Produce a word-for-word copy of the listing below without its pictures.
_____
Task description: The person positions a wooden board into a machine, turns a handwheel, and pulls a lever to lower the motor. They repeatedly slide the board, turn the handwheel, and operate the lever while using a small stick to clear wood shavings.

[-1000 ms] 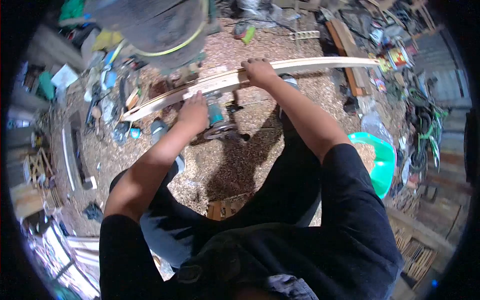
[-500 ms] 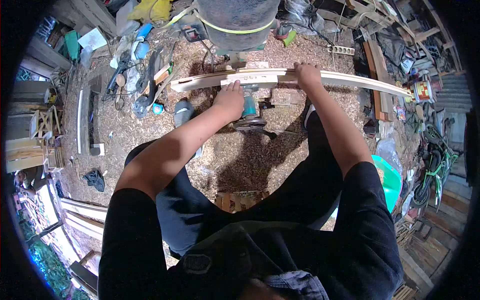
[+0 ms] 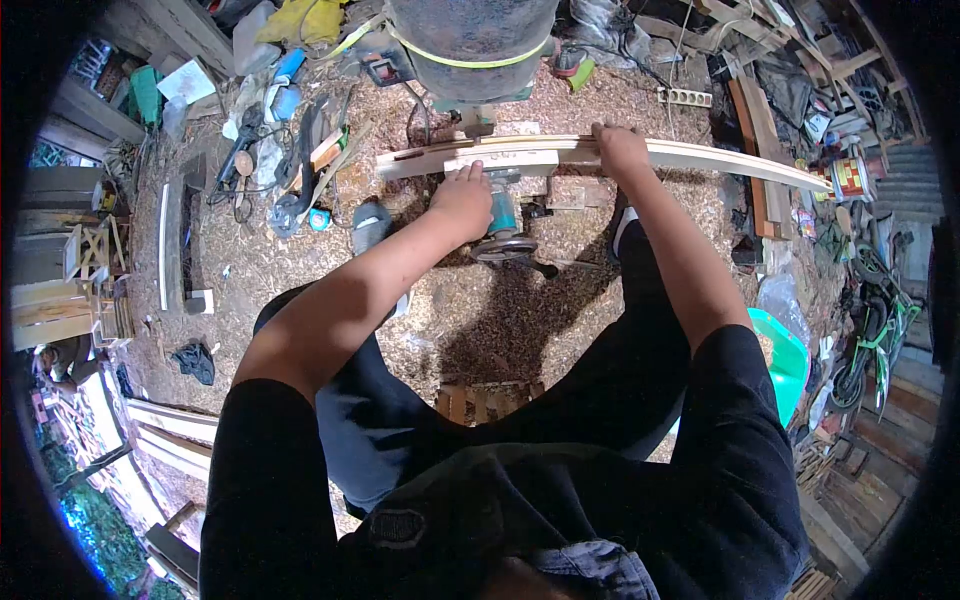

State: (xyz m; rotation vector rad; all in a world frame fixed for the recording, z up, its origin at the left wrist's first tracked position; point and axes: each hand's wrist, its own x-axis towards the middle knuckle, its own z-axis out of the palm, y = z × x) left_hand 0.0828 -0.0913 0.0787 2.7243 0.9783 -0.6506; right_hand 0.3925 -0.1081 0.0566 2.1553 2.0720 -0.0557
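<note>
A long pale wooden strip (image 3: 715, 161) lies crosswise in front of me, over a low bench machine with a teal body (image 3: 502, 212) and a round handwheel (image 3: 503, 248). My right hand (image 3: 622, 150) is closed over the strip, right of the machine, fingers over its far edge. My left hand (image 3: 464, 200) rests beside the teal body, its fingers stretched flat toward a short pale board (image 3: 512, 158) along the strip's near side. The fingertips touch the board's near edge; the thumb is hidden. Where the strip passes the machine, the cutting part cannot be seen.
A large dark bucket (image 3: 472, 45) with a yellow band stands just beyond the machine. Wood shavings (image 3: 420, 335) cover the floor. A power strip (image 3: 685, 97) and brown planks (image 3: 757, 165) lie to the right, near a green tub (image 3: 787, 370). Tools and cords clutter the left.
The wooden strip has slid to the right, its left end now closer to the machine. My right hand has shifted slightly right with it, while my left hand stays by the machine.
</note>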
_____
#### RESPONSE TO THIS EXERCISE
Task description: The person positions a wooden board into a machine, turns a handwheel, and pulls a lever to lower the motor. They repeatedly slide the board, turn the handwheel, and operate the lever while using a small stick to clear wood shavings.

[-1000 ms] 
[-500 ms] 
[+0 ms] 

State: (xyz m; rotation vector rad; all in a world frame fixed for the recording, z up, its origin at the left wrist's first tracked position; point and axes: each hand's wrist, its own x-axis towards the middle knuckle, its own z-axis out of the palm, y = z × x) left_hand 0.0828 -0.0913 0.0787 2.7243 0.9783 -0.6506; right_hand 0.3925 -0.1081 0.0566 2.1553 2.0720 -0.0557
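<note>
A long pale wooden strip (image 3: 715, 161) lies crosswise in front of me, over a low bench machine with a teal body (image 3: 502, 212) and a round handwheel (image 3: 503, 248). My right hand (image 3: 622, 150) is closed over the strip, right of the machine, fingers over its far edge. My left hand (image 3: 464, 200) rests beside the teal body, its fingers stretched flat toward a short pale board (image 3: 512, 158) along the strip's near side. The fingertips touch the board's near edge; the thumb is hidden. Where the strip passes the machine, the cutting part cannot be seen.
A large dark bucket (image 3: 472, 45) with a yellow band stands just beyond the machine. Wood shavings (image 3: 420, 335) cover the floor. A power strip (image 3: 685, 97) and brown planks (image 3: 757, 165) lie to the right, near a green tub (image 3: 787, 370). Tools and cords clutter the left.
The wooden strip has slid to the right, its left end now closer to the machine. My right hand has shifted slightly right with it, while my left hand stays by the machine.
</note>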

What this exercise required is now done.